Le sue prime produzioni sono caratterizzate dalle classiche atmosfere nightclub: fumose, torbide, notturne... ma anche sofisticate ed eleganti, come ballate che fanno apprezzare il suo lato più romantico. In questi dischi canta ancora con una voce da crooner - anche se con le dovute differenze - ma dalla fine degli anni 70 assume definitivamente quel particolare tono rauco che lo renderà inconfondibile. La svolta musicale avviene nel 1983, con l'album “Swordfishtrombones”, un disco in cui amplia le sue sonorità e sposta il suo immaginario dagli Stati Uniti alla Mitteleuropa, dove trova ispirazione in Kurt Weill e Captain Beefheart con ampio uso di strumenti musicali insoliti che creano mondi surreali. Seguono questa scia gli album “Rain dogs” (1985) e “Franks wild years” (1987).

Parallelamente alla sua attività musicale, Tom Waits ha recitato in diversi film anche di registi molto importanti come Francis Ford Coppola, Teery Gilliam, Robert Altman, i fratelli Coen e Jim Jarmush.

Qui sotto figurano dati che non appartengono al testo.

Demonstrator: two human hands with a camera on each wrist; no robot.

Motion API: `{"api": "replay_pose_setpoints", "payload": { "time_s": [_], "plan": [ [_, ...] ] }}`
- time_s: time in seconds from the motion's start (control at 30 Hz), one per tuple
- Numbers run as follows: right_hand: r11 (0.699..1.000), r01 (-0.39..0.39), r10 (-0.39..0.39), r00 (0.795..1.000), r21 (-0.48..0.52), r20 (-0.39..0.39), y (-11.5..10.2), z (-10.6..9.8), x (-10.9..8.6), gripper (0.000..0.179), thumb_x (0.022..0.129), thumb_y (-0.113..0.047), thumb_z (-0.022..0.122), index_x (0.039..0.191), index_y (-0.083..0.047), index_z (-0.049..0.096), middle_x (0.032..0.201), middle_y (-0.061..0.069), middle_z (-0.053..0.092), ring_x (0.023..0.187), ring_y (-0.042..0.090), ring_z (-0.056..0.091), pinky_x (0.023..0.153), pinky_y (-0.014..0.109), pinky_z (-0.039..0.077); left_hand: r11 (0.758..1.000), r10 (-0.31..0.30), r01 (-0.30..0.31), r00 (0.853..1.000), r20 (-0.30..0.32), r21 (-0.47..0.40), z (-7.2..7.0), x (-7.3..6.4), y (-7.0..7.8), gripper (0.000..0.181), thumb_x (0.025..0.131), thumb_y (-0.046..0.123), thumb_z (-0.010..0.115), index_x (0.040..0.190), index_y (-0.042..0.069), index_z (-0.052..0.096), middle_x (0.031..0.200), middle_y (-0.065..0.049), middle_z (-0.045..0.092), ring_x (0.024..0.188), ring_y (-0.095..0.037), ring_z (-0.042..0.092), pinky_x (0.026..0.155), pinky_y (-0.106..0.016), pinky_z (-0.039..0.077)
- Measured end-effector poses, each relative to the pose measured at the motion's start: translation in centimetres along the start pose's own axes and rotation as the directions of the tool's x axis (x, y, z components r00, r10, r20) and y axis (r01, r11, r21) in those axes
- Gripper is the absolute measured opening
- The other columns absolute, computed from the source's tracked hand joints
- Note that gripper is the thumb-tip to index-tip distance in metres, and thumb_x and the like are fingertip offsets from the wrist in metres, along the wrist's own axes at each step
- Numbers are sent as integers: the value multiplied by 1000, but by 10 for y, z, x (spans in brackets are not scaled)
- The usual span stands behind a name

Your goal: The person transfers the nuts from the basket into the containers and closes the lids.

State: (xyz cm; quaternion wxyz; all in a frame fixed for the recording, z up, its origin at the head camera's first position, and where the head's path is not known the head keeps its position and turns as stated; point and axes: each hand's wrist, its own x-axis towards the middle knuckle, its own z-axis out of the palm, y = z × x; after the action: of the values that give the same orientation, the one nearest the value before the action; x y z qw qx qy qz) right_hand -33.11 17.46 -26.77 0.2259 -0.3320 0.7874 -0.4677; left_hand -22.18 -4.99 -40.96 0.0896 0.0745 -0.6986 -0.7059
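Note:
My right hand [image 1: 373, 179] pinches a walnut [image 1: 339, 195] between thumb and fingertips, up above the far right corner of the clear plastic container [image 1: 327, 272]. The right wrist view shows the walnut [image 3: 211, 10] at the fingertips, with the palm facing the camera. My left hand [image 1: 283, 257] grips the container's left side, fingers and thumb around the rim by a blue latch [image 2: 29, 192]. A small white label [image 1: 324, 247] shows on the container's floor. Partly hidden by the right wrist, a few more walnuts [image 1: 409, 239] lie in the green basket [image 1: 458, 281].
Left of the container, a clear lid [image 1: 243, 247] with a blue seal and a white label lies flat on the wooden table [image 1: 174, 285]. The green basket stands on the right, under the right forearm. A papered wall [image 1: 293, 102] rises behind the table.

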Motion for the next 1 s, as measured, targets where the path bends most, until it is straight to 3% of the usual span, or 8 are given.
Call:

Se si parla di musica d'autore però non si può prescindere da Tom Waits e gli va dato il merito di essere un artista profondo e sincero in tutti i suoi cambiamenti, colui che ha parlato delle miserie umane e che ha ridato valore alla sconfitta. La sua opera è stata davvero importante e tra i vari personaggi che hanno animato la scena musicale degli ultimi anni, Tom Waits è certamente uno di quelli che più di tutti possiamo avvicinare alla poesia, in tutte le sue forme.